**Exercise prompt:**
The line containing "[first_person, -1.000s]" marks the end: write out exactly every line from the first line of the data below through that line, and only those.
Segment Start: Available data
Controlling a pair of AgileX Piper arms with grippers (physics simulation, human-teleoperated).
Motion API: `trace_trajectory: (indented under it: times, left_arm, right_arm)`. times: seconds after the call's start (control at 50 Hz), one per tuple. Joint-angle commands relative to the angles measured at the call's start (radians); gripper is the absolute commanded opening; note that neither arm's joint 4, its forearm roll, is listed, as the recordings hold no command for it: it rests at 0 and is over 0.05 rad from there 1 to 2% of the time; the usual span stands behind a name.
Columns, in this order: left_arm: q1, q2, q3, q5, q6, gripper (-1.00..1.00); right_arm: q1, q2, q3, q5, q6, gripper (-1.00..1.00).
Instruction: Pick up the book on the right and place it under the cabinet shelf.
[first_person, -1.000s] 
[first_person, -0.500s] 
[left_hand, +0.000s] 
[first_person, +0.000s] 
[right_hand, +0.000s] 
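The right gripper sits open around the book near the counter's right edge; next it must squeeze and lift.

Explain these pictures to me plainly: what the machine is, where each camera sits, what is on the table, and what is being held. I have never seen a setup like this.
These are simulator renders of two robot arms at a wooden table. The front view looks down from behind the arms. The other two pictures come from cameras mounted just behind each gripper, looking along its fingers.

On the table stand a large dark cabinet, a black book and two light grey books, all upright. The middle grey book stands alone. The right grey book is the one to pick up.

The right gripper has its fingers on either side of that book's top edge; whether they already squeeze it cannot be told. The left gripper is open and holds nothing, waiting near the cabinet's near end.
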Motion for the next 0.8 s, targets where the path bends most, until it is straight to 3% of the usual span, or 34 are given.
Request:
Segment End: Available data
**Solved exercise:**
Controlling a pair of AgileX Piper arms with grippers (physics simulation, human-teleoperated).
Motion API: `trace_trajectory: (indented under it: times, left_arm, right_arm)`. times: seconds after the call's start (control at 50 Hz), one per tuple. Joint-angle commands relative to the angles measured at the call's start (radians); gripper is the absolute commanded opening; note that neither arm's joint 4, its forearm roll, is listed, as the recordings hold no command for it: it rests at 0 and is over 0.05 rad from there 1 to 2% of the time; the usual span stands behind a name.
Columns, in this order: left_arm: q1, q2, q3, q5, q6, gripper (-1.00..1.00); right_arm: q1, q2, q3, q5, q6, gripper (-1.00..1.00).
Instruction: Pick up the book on the right and place it under the cabinet shelf.
[first_person, -1.000s] 

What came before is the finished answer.